Building with domed skylight. Someone dressed in black lowers himself down from the ceiling Mission Impossible-style. It's dweeb Andrew, looking very Tobey from Dawson's Creek in wire-rimmed glasses and a black beret. He hovers in front of a museum case and snaps some sort of fancy suction-cup-type thing to the glass. Behind him, Warren and Jonathan clomp into the room. They mock Andrew for all his fancy preparations, since the security system in the museum is "a guy named Rusty." Warren is impatient and steps up to the museum case, cutting through the glass with a blow torch. Andrew whines that Warren gets to play with all the "cool stuff," so Jonathan has to remind him why they couldn't play with the blow torch: "I'm allergic to methane and you're still afraid of hot things." Besides, the weight of the methane tank would make both of them tip over. Snerk. I'm a little miffed that they explained the tank. Now my "How pathetically out of shape are you, nerd boy?" quip seems almost out of place. Warren finishes cutting and reaches into the case to pull out a large diamond. They celebrate finishing with "phase one" of their Ultra Secret Very Hush-Hush Master Plan. As they turn to leave, they run into a security guard, the aforementioned Rusty. Warren tries to stall for time with Rusty and not-so subtly hints that the other two guys should "get the freeze ray." They fail to understand until Warren glares at them. Jonathan and Andrew fumble around in their bags, and then Jonathan zaps Rusty with -- you guessed it -- the freeze ray. Which has a satisfactory freezy effect on Rusty, and a not-so-satisfactory freezy effect on the entire ray and Jonathan's hand. Warren gloats, but Jonathan whines that he wants to go back to the lair, as he can't feel his fingers. On the way out, Warren expositions that Rusty will be okay in a few days after he defrosts.

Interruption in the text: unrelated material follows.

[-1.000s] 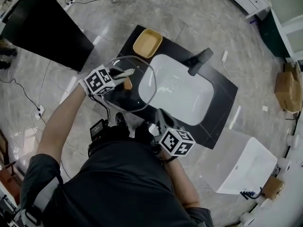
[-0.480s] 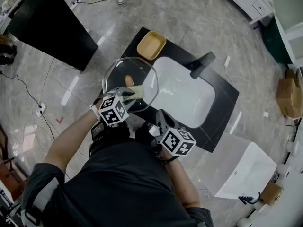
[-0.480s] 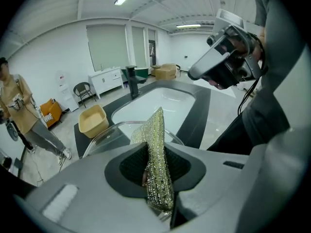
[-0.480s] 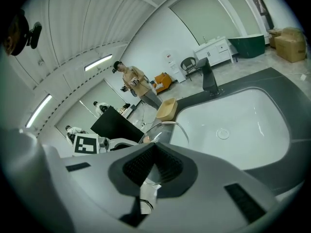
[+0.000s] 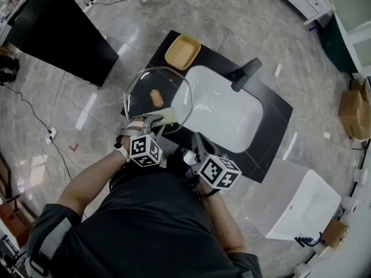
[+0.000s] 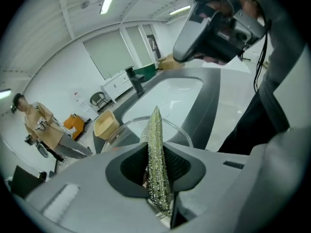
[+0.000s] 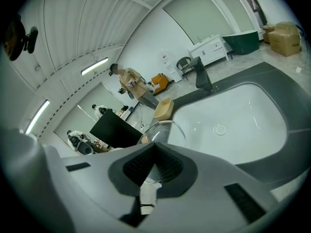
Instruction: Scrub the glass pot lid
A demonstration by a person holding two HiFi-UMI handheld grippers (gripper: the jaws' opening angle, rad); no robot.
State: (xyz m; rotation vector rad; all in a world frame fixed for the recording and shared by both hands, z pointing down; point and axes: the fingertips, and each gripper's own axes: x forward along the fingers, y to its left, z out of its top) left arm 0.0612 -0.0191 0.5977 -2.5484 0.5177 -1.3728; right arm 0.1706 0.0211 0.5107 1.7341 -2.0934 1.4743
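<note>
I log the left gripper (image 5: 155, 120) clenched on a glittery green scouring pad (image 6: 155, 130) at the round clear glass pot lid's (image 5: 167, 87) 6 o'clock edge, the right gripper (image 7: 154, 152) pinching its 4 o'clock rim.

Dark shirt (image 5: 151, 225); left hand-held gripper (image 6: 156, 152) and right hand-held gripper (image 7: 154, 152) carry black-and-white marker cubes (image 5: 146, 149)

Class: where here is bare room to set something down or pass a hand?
Free: the white basin, between the faucet and the glass lid; also the black counter right of the basin. Crowded: the left end, with lid, tan tray, left tool and right tool.
</note>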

Summers home. Amy is still sitting on the bed, arms wrapped around her knees, but she isn't naked anymore. Looks like she's wearing Willow's clothes, which are just a tiny bit snug. Willow brings her some hot chocolate, but Amy is very jumpy and not interested. "I felt like I was in that cage for weeks," she exclaims, to Willow's chagrin. She's hoping to go to prom (with Larry!), but realizes from Willow's "oh shit" face that perhaps she's going to hear some bad news. Willow is forced to explain that Larry was gay, Larry is dead, and not only is prom over, but high school is too. "How long was I in the cage?" demands Amy. Sigh. Poor Larry. I miss him so. I would trade a thousand Season Six Jonathans for one Larry. Which, by my calculations, would work out to one Larry exactly.

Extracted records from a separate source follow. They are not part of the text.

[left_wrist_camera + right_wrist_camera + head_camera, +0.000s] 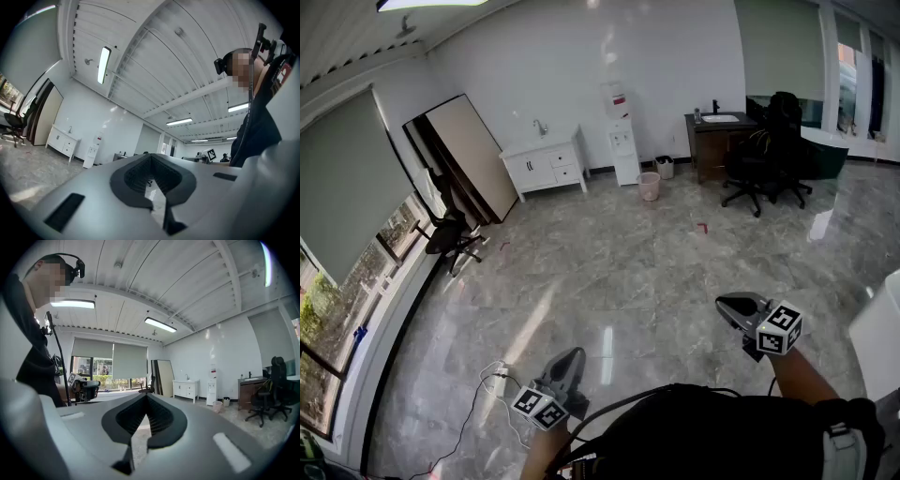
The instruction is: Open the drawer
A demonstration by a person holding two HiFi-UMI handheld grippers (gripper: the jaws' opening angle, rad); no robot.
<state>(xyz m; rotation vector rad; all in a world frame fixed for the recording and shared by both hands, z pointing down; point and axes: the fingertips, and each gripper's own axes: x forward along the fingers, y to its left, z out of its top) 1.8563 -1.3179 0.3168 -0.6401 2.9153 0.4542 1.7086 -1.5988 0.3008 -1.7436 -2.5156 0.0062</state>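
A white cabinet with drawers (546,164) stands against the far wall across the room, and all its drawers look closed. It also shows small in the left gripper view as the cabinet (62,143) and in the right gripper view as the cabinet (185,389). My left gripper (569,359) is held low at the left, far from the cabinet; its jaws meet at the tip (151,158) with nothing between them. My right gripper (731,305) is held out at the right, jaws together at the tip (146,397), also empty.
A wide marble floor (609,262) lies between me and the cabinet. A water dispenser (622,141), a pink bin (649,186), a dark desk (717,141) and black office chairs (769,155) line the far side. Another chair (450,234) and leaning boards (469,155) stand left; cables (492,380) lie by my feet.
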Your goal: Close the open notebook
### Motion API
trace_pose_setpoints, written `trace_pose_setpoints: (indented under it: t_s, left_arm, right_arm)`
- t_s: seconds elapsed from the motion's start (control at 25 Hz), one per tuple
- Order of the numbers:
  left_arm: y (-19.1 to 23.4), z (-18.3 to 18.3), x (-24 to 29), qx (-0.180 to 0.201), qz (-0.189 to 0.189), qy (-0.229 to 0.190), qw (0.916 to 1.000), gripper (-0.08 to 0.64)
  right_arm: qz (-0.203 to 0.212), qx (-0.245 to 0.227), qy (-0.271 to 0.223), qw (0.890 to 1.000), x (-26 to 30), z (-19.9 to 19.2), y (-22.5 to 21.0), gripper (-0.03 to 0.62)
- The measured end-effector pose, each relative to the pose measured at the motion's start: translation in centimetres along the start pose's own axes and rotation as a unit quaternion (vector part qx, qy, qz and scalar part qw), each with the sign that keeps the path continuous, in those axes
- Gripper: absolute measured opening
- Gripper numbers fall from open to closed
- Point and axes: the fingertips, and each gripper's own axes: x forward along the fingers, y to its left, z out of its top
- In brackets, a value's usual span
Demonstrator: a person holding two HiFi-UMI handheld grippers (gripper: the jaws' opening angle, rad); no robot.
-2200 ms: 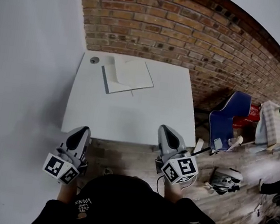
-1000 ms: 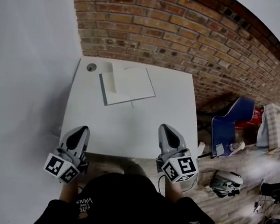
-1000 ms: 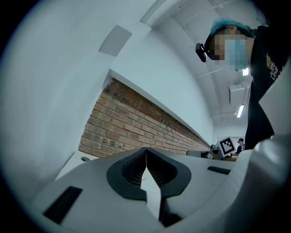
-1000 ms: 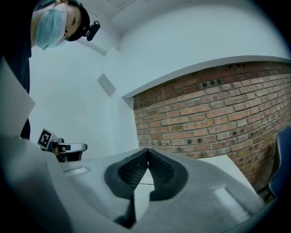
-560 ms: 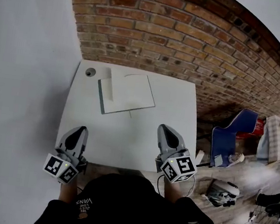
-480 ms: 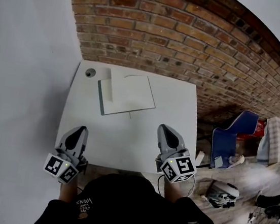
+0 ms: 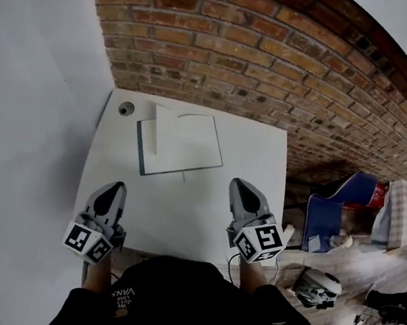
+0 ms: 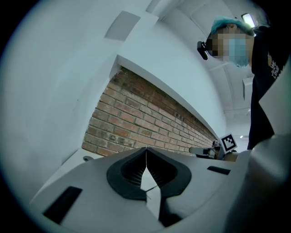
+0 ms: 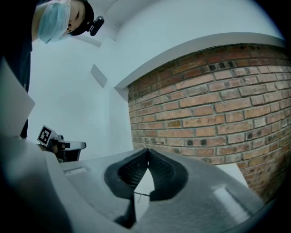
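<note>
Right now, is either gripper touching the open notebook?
No, in the head view the left gripper and right gripper hang at the table's near edge, apart from the notebook.

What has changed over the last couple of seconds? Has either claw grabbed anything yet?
The left claw and the right claw have both come forward over the near part of the table, toward the notebook. Nothing was taken hold of or let go. Unchanged: both claws are shut and empty, and the notebook lies open and untouched at the table's far left.
</note>
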Motion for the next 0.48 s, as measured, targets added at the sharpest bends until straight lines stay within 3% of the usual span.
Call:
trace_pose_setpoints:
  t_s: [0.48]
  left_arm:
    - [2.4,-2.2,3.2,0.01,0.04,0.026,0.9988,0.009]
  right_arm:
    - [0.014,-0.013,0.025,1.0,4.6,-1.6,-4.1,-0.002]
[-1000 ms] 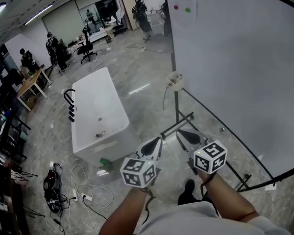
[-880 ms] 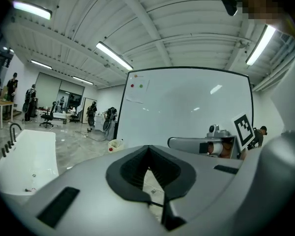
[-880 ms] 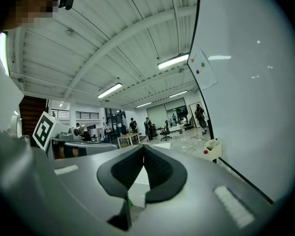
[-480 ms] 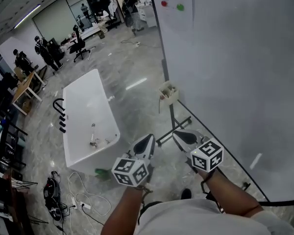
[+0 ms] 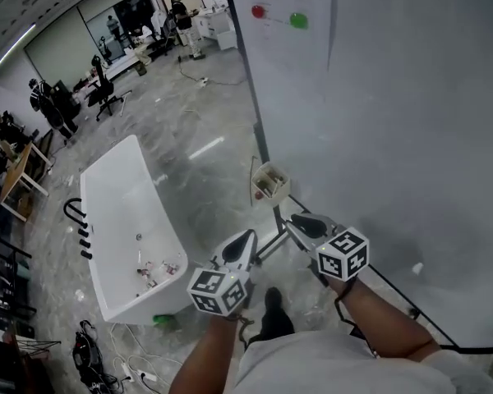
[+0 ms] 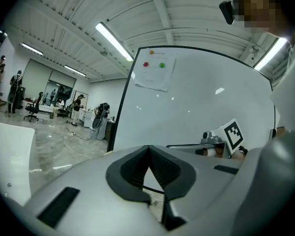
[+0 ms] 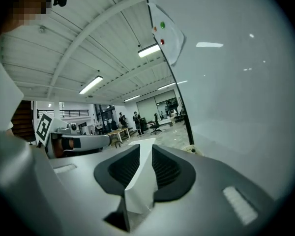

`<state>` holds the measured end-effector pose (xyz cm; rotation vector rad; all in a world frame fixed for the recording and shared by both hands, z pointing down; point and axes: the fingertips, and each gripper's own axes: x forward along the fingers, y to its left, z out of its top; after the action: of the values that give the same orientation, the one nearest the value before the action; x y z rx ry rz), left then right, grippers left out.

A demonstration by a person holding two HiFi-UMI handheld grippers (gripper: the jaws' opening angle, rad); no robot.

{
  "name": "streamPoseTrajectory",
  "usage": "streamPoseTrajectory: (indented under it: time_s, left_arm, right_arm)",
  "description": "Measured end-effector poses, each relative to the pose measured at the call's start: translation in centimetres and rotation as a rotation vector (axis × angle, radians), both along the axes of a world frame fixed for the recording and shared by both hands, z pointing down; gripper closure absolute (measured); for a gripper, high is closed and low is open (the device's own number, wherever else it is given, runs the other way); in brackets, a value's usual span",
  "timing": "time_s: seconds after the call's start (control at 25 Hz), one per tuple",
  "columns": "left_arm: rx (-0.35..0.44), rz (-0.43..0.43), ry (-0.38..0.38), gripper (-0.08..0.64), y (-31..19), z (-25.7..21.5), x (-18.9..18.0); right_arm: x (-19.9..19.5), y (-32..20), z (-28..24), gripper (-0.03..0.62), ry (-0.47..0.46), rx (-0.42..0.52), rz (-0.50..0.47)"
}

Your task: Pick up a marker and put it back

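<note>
Print on whiteboard (image 5: 411, 121) sheet (image 5: 292, 35) unreadable; left hand-held gripper (image 5: 246, 238) closed.

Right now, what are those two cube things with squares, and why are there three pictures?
A person holds a hand-held gripper in each hand; the cubes are part of them. The head view looks down from the person's head. The other two views ride on the grippers. The left hand-held gripper is shut and empty. The right hand-held gripper has just been opening its jaws, with nothing between them. Ahead stands a whiteboard with a small box on its stand. A white tub sits on the floor.
</note>
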<state>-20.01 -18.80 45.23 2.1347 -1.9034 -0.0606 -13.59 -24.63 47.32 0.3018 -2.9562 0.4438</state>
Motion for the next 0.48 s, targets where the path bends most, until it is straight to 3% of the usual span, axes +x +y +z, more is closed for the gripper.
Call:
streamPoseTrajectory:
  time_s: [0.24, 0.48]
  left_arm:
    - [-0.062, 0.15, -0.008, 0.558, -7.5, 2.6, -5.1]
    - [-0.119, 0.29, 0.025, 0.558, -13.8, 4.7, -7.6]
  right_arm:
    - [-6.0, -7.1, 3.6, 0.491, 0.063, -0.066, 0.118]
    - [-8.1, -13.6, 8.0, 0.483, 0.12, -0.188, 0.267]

Buffy enters the house and trots upstairs. She finds Willow sitting alone in her room, and they exchange some conversation about how Willow is doing. Buffy then sits on the bed, because she has something she wants to discuss. She starts a preamble about good and bad choices, but is interrupted by the bathroom door opening. Buffy assumes Tara is visiting, and does a double-take when she realizes she's seeing Amy. Amy has obviously been thinking while in the restroom (I wonder if she appreciated the toilet paper, yet felt compelled to nibble on the cardboard roll). "The whole school?" she asks Willow, ignoring Buffy. "By a giant snake thing," Amy continues. "Okay, still adjusting." Amy then greets Buffy. Buffy: "Hi. How've you been?" Amy: "Rat. You?" Buffy: "Dead." Amy: "Huh." The actress who plays Amy is doing a very good job with the whole "totally freaked and disoriented" thing. After an offer to stay the night from Buffy, Amy goes downstairs to look for cookies. Upstairs, Buffy expresses her surprise at seeing Amy, and Willow claims she "just realized" she could do the spell. She then says, "It's nice having another magically inclined friend around," which I think in her mind was a dig at Tara but seems to hurt Buffy's feelings. Unaware of this, Willow tries to pursue their interrupted conversation, but Buffy says she can't top the Amy conversion. This is a little tangential, but I'm left wondering if Buffy knows that Willow cast the spell that went wrong last week. We know Tara knows, and it seemed pretty clear that Dawn and Xander figured it out. However, Buffy wasn't there when the crystal was smashed. So either nobody told her that Willow tried to wipe her memories of Heaven, or they did tell her and she just doesn't seem to care. Feh. Why am I worrying about this? I have the far greater problem of Spuffy snogging to contend with.